一条由三个酶箭头连起四个方框的通路;按钮可以打断一个基因(一个箭头)或往培养基里加一种原料,唯有当所加原料处在断开箭头之上或之后时,霉菌才生长。

它落在哪里

它建立在孟德尔那抽象的遗传单位之上(见孟德尔,1866),并给了它们一份「活儿」去干。它笔直地指向分子时代:一旦 DNA 被证明是遗传物质(见埃弗里,1944)、其结构被找到(见沃森–克里克,1953),克里克便终于能说出,一个基因的序列是如何变成一种酶的(见克里克,1958)。而「基因掌管化学」的细菌版本,是莫诺与雅各布关于基因如何开关的发现(见莫诺与雅各布,1961)。比德尔与塔特姆因这项工作,分享了 1958 年的诺贝尔奖。

The original document
Original source text
G. W. Beadle & E. L. Tatum · Proc. Natl. Acad. Sci. USA 27 (1941), 499–506 · communicated October 8, 1941
The premise
Beadle and Tatum begin from a simple idea of physiological genetics: that the life of an organism is an integrated web of chemical reactions, and that these reactions are controlled, step by step, by genes. If that is true, then damaging a single gene should disable a single chemical step — a prediction that ought to be testable.
The method — mutants that can no longer feed themselves
They chose the bread mould Neurospora, which normally grows on a 'minimal' medium of sugar, salts, and one vitamin (biotin), making everything else it needs by itself.
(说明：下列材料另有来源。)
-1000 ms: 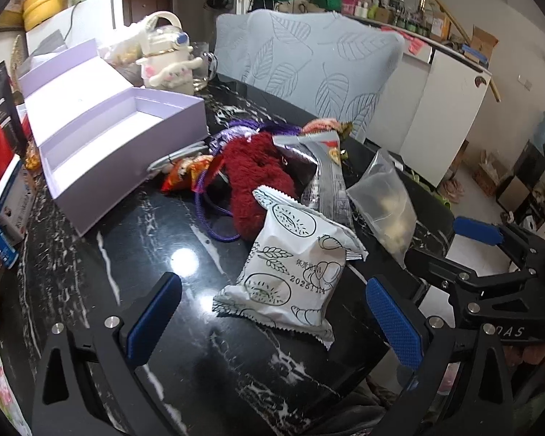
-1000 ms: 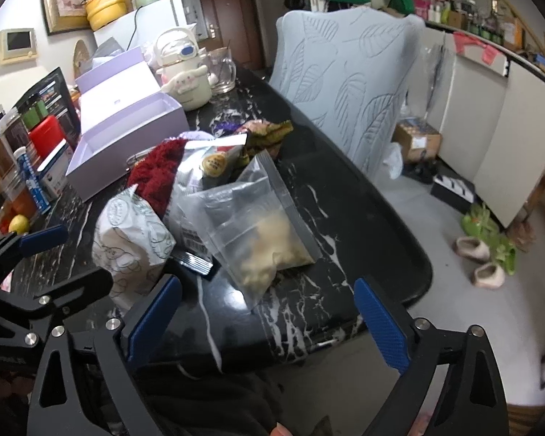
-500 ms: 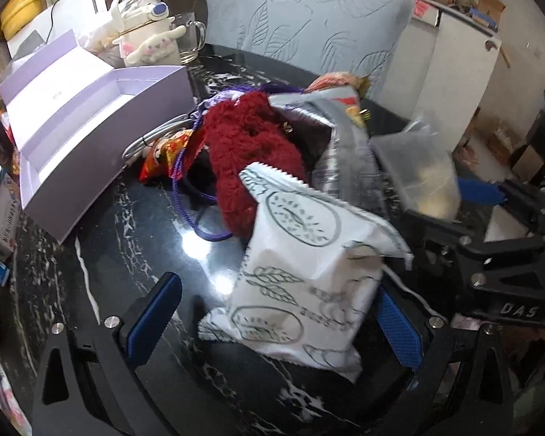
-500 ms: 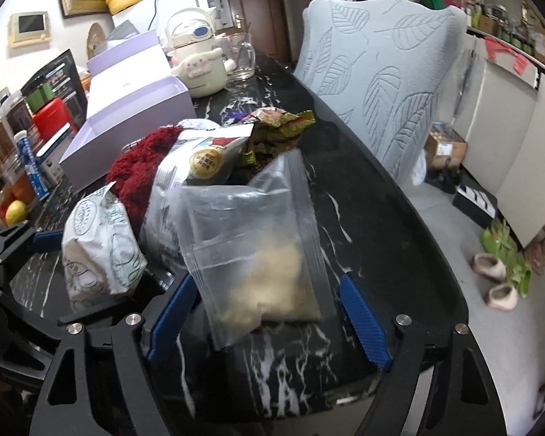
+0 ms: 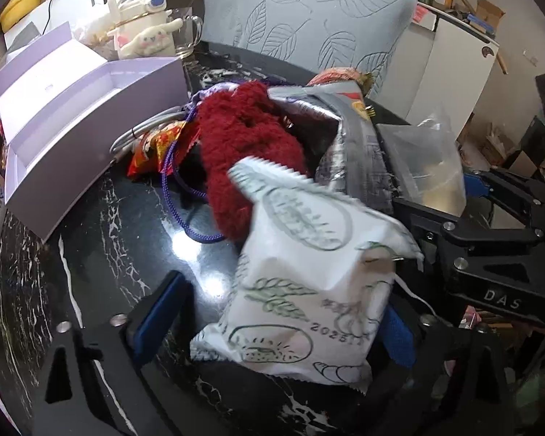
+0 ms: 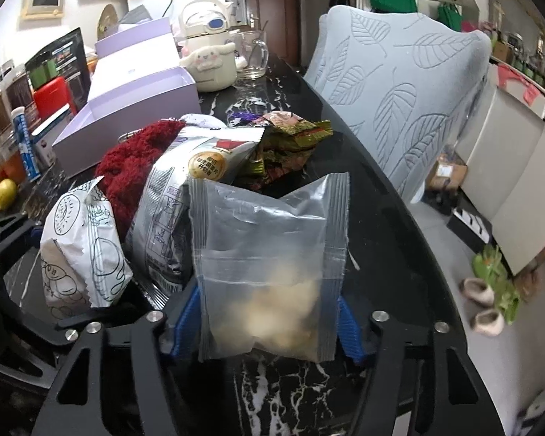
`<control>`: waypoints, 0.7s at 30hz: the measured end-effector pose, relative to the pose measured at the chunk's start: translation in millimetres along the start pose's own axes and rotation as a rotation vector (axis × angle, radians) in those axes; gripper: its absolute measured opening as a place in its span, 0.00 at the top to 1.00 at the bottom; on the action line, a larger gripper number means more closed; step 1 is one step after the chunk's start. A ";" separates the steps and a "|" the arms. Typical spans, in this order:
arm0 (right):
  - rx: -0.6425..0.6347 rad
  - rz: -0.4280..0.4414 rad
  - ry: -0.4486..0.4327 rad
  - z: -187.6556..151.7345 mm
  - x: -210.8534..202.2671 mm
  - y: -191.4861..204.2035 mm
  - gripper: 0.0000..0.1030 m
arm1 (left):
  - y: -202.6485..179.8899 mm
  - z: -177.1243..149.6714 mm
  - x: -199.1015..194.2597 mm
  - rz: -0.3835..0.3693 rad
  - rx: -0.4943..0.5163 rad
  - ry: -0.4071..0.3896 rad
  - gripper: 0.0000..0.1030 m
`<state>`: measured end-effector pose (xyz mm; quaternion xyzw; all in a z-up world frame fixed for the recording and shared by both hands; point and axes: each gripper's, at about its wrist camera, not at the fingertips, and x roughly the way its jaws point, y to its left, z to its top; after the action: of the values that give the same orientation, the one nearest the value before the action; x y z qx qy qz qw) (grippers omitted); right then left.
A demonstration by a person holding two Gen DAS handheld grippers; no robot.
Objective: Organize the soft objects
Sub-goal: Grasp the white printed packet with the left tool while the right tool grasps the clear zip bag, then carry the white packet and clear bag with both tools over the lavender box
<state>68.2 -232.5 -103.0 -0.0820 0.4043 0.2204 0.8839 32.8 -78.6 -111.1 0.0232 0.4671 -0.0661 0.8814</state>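
Observation:
A pile of soft things lies on the black marble table [image 5: 101, 225]. My left gripper [image 5: 272, 323] has a white printed snack bag [image 5: 309, 283] between its fingers; the bag leans on the right finger with a gap at the left one. The bag also shows in the right wrist view [image 6: 80, 250]. My right gripper [image 6: 269, 316] is shut on a clear plastic bag of pale pieces [image 6: 269, 261], held upright. Behind lie a red fuzzy item [image 5: 243, 145], a silver snack packet [image 6: 178, 210], a green-gold packet [image 6: 290, 141] and an orange wrapper with purple cord [image 5: 156, 145].
An open lilac box [image 5: 72, 109] stands at the left of the pile. A white cartoon kettle [image 6: 210, 54] and a glass mug [image 6: 252, 54] stand at the back. A leaf-patterned chair [image 6: 399, 91] lines the table's right edge. Jars and boxes crowd the far left.
Both grippers moved forward into the pile. The right jaws closed on the clear bag and stood it upright. The left jaws narrowed around the white snack bag, which tilted up.

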 end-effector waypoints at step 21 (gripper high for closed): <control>0.039 0.044 -0.054 -7.0 -31.1 6.3 0.64 | 15.1 -21.8 -29.4 -0.074 -0.070 -0.044 0.44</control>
<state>42.7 -239.1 -84.0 -0.0501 0.3862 0.2341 0.8908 0.7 -58.6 -99.4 -0.0263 0.4502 -0.0827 0.8887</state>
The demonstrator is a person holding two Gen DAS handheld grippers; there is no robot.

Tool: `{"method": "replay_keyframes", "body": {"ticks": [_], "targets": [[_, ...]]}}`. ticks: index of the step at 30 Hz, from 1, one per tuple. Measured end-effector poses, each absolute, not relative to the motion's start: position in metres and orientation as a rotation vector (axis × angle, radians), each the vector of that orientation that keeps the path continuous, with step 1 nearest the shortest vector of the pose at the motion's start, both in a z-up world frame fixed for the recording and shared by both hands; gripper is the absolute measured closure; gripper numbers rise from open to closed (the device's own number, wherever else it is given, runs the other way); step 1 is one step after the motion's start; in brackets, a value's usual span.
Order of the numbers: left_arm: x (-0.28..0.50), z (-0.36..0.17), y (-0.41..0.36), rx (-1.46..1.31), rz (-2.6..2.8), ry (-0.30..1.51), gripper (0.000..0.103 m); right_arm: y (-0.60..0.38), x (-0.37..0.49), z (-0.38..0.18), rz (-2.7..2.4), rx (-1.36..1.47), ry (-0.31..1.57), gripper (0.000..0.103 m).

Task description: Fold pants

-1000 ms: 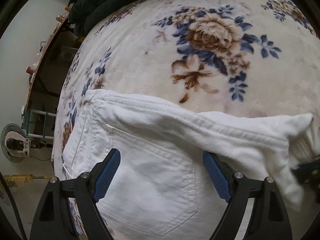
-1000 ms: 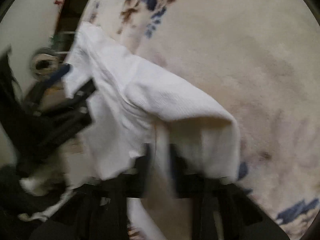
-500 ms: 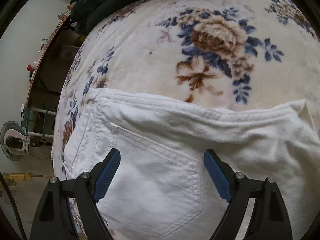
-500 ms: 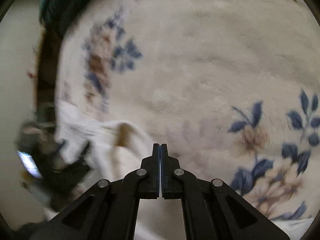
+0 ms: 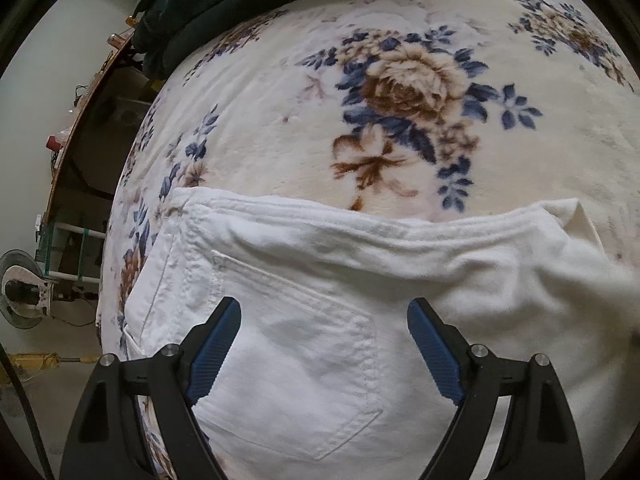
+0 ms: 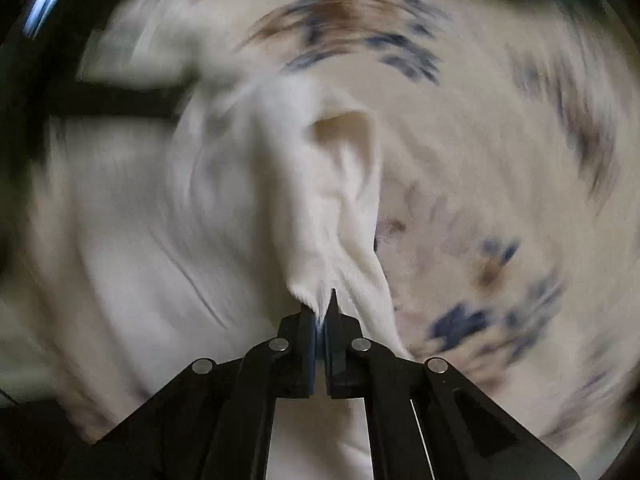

Spores were exposed to X-rays to induce random mutations; survivors were grown on a rich 'complete' medium and then tested on the minimal medium. A strain that thrived on complete medium but failed on minimal had lost some ability to synthesise a nutrient — and adding back single vitamins or amino acids, one at a time, revealed exactly which one.
What they found
Their first confirmed mutants had each lost the power to make a specific compound — among them vitamin B6, vitamin B1, and p-aminobenzoic acid — and in every case the new requirement was inherited as a single Mendelian gene. A gene, they concluded, governs a particular chemical reaction; mutate the gene and that one reaction fails.
[ … ]
The hypothesis it became
This paper does not use the slogan, but the principle drawn from it became famous as 'one gene–one enzyme': each gene specifies one enzyme that catalyses one step of metabolism. Applied to a whole pathway, the same logic even orders its steps — a mutant is rescued only by intermediates lying at or beyond its block, so the pattern of rescues reads out the sequence of the chemistry.